Like a good woman, she must keep her room “neat, fresh and tidy” at all times. In this room of her own, she must be prepared for the possibility of the warden barging in at any time for a “check”. Like a decent obedient woman, she is to only entertain visitors who have been ‘approved’ by her parents and no other. She should not ever dare to sneak in a day scholar woman classmate to her room. Such acts of ‘indiscipline’ will not be tolerated.

For participating in extra-curricular activities inside or outside the college, she will need the permission of the warden and she must remember to sign the “in-campus” and “out-campus” registers. Unless, she has pleased the warden with her good womanly behaviour, she may not even be able to offer tuitions for an independent income to support herself or enrol in coaching classes to prepare for entrance exams or participate in an inter-college debating tournament that runs into the night (as the warden’s permission is essential for all of these instances).
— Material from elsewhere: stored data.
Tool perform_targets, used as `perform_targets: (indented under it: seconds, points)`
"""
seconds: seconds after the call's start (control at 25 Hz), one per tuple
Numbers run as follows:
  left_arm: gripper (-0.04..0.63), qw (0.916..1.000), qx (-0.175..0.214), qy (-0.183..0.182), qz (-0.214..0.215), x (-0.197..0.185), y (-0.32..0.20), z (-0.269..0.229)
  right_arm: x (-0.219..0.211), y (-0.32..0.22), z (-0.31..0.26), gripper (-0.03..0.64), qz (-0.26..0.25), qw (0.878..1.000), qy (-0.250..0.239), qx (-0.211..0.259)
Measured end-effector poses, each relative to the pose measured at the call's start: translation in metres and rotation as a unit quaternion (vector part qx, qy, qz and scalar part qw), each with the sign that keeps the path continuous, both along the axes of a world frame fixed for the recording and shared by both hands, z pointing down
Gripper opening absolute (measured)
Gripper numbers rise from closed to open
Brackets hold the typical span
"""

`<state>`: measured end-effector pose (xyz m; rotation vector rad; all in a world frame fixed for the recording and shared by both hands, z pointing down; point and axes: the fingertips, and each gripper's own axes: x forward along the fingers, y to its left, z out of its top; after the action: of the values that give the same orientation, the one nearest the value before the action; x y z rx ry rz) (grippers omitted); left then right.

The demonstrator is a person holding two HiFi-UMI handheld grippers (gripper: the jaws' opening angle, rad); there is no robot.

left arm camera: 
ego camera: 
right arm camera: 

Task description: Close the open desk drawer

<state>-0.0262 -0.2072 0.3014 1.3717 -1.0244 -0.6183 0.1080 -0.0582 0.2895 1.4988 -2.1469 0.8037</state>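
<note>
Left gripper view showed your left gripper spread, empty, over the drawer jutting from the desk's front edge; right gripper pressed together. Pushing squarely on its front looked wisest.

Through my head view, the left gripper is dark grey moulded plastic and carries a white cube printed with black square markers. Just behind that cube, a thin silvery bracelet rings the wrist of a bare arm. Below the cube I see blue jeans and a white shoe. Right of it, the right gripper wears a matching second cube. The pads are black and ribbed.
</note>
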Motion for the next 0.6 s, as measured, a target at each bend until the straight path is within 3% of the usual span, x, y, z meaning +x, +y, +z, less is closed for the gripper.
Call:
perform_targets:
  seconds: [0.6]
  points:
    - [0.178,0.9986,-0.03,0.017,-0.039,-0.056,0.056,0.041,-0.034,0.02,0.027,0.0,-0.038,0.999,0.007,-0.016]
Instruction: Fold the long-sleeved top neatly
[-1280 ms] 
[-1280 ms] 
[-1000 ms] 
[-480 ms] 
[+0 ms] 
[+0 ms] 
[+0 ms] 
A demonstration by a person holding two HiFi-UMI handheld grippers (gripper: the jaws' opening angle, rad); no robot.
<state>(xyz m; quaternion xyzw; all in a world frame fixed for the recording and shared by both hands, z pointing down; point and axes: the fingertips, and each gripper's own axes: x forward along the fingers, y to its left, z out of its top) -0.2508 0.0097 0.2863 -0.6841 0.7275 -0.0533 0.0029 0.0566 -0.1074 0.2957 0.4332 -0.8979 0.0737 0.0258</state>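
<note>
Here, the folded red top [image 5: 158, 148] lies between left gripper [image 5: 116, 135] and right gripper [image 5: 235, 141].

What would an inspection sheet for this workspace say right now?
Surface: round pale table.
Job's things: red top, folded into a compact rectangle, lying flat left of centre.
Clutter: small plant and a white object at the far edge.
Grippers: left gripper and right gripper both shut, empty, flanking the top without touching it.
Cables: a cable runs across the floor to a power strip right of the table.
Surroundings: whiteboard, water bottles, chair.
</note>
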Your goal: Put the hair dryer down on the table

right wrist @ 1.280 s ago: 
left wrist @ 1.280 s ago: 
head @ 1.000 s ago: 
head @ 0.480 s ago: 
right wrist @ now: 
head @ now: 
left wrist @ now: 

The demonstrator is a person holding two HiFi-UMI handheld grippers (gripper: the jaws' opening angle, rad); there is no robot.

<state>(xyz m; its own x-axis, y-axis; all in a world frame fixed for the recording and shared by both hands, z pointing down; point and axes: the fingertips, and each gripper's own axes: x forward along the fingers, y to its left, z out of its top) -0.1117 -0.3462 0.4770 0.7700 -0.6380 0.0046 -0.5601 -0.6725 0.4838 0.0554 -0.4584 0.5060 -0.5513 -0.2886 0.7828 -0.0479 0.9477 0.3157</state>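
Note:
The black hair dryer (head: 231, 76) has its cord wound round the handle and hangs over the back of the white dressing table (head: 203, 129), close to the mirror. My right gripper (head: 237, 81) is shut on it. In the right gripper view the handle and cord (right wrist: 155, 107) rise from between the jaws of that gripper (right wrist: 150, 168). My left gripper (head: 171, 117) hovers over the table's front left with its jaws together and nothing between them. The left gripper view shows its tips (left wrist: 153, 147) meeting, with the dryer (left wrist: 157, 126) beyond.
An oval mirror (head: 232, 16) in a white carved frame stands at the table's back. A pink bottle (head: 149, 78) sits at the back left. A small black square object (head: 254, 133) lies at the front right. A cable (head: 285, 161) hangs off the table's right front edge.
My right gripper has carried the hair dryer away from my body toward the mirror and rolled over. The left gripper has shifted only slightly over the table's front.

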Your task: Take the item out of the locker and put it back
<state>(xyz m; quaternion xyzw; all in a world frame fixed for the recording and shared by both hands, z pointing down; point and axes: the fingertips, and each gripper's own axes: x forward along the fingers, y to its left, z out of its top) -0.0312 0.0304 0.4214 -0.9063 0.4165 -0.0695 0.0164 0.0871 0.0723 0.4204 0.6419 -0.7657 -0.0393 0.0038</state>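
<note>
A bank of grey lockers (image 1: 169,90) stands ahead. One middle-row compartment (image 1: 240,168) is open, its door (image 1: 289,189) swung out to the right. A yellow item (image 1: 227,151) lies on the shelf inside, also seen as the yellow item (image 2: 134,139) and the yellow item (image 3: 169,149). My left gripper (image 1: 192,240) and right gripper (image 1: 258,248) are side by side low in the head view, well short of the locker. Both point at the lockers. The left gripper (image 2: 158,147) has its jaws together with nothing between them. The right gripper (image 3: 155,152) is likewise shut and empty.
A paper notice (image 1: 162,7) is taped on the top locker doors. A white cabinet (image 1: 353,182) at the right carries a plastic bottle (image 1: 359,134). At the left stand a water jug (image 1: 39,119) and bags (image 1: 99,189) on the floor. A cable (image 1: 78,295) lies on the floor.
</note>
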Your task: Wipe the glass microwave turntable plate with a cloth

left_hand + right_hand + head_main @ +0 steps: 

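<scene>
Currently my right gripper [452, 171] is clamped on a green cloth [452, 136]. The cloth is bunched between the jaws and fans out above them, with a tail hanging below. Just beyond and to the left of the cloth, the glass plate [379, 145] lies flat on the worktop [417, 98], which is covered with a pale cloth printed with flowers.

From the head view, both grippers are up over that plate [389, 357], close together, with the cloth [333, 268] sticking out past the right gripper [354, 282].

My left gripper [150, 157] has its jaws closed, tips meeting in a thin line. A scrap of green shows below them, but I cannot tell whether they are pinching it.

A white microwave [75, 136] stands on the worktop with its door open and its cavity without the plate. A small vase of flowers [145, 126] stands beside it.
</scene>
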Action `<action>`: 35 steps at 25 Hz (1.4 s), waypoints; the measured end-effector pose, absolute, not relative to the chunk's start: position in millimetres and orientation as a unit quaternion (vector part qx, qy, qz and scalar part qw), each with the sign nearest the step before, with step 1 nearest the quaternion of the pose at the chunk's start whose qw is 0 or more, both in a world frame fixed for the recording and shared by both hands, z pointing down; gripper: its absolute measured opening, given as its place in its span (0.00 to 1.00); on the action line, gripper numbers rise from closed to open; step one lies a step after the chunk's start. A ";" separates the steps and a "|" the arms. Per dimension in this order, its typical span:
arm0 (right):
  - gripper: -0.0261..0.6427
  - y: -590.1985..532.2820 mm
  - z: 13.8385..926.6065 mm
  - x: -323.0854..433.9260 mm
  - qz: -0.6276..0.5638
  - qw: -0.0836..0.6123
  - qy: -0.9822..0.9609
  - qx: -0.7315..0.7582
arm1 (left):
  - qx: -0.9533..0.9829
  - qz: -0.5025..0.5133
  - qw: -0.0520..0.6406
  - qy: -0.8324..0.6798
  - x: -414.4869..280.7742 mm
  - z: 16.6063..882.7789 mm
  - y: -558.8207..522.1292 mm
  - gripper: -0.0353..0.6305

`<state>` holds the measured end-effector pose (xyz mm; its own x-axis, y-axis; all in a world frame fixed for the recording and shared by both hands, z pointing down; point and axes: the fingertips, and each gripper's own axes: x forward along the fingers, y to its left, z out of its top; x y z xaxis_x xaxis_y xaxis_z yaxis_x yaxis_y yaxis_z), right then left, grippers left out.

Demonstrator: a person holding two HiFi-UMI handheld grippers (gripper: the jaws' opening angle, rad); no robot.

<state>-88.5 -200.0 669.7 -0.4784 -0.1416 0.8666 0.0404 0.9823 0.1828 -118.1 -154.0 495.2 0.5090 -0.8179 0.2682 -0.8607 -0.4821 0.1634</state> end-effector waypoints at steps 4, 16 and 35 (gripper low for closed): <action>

And yes, she must pay three times more than her male counterparts for all these ‘privileges’.

The administration of Hindu College could have pioneered the way in framing emancipatory guidelines for its new women’s hostel. Instead, it has dug its own grave and fired us even more in our struggle against these pinjras (cages) that the university imposes on us. Oh, Hindu admin, prepare yourself for the ‘unrest’ of women’s rage that will soon unfurl itself in your new hostel!